PF cumpre mandados de busca e apreensão em Operação contra abuso sexual infantojuvenil. Foto: Divulgação/ PF
A Polícia Federal (PF) deflagrou nesta quarta-feira, 25 de setembro, a Operação Terabyte, que busca identificar e prender criminosos em todo o país que agem, principalmente, na internet com o intuito de armazenar e compartilhar material de abuso sexual infantojuvenil.
Dentre os presos está um sargento da Força Aérea Brasileira (FAB), que foi detido no Distrito Federal. A identidade do militar não foi confirmada pela corporação.
Os agentes encontraram, no computador pessoal do sargento, cinco mil arquivos com imagens de abuso e exploração sexual de crianças e adolescentes.
Em nota, o Comando da Aeronáutica diz que "repudia, veementemente, condutas que não representam os valores, a dedicação e o trabalho do efetivo"
Confira o documento:
"A Força Aérea Brasileira (FAB) informa que tomou conhecimento da ocorrência envolvendo um militar integrante de seu efetivo, em Brasília (DF).
O militar foi preso em flagrante, encontra-se sob custódia da FAB e à disposição das autoridades policiais para elucidação dos fatos.
O Comando da Aeronáutica reitera que repudia, veementemente, condutas que não representam os valores, a dedicação e o trabalho do efetivo em prol do cumprimento de sua missão institucional."
A operação também contou com a participação das unidades das Polícias Civis dos estados que atuam nessa temática.
Foram cumpridos, simultaneamente, 138 mandados de busca e apreensão, em todas as unidades da federação, sob a orientação da Coordenação de Repressão aos Crimes Cibernéticos Relacionados ao Abuso Sexual Infantojuvenil da Polícia Federal, com foco na identificação e na prisão de abusadores sexuais de crianças e adolescentes.
Participaram desse esforço conjunto mais de 175 policiais.
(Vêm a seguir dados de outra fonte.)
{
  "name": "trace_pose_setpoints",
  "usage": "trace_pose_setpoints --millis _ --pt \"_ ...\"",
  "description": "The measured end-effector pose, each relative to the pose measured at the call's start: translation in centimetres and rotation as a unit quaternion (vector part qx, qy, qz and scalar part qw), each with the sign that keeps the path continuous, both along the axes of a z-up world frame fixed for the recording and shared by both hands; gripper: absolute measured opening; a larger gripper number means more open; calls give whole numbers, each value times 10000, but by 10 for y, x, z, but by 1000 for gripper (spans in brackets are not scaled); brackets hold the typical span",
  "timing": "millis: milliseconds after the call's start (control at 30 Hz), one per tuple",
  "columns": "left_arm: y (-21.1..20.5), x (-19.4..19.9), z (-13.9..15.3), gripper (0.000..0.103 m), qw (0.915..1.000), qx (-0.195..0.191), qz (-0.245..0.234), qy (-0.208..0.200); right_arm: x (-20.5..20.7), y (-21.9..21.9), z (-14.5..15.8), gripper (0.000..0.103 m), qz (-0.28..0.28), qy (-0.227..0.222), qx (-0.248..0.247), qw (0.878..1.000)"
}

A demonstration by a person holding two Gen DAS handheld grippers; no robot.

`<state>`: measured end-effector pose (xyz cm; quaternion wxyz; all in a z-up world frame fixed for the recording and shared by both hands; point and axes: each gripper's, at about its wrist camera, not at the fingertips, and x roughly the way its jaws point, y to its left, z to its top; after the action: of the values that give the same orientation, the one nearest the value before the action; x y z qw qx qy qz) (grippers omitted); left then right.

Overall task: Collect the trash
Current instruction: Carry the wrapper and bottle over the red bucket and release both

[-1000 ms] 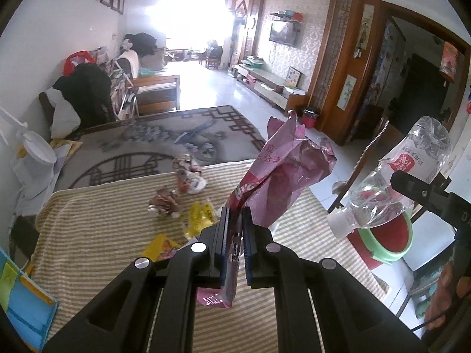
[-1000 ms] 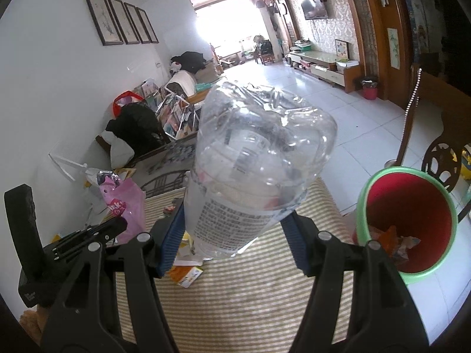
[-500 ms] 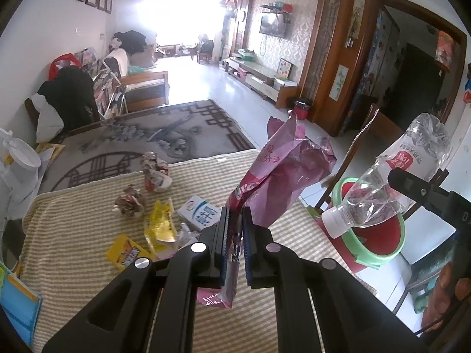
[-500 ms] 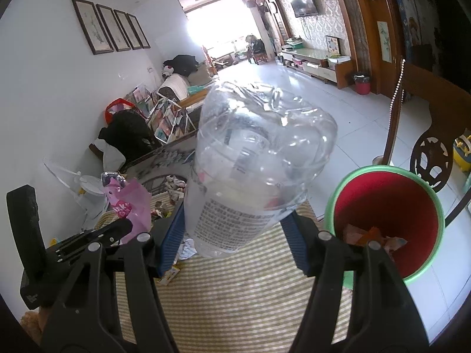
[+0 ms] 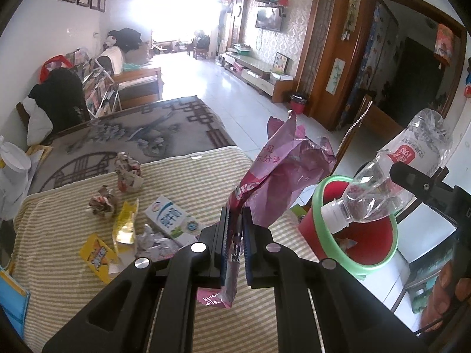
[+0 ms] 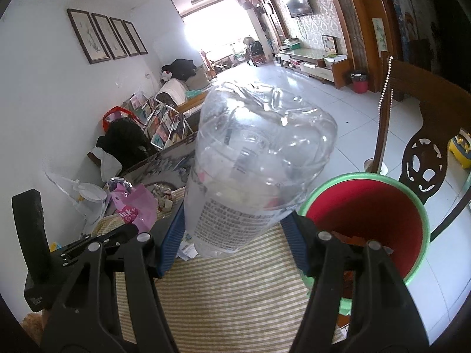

Além disso, a Polícia Federal contou com o apoio da Agência de Investigação Interna (Homeland Security Investigations – HSI), da Embaixada dos Estados Unidos.
A operação visa maior integração entre as forças policiais federais e estaduais, que atuam nos limites dos seus estados, na persecução penal de criminosos que armazenam e compartilham material de abuso sexual infantojuvenil.
Além disso, objetiva demonstrar o engajamento e o compromisso dos diversos agentes públicos envolvidos na defesa da dignidade sexual de crianças e adolescentes vítimas.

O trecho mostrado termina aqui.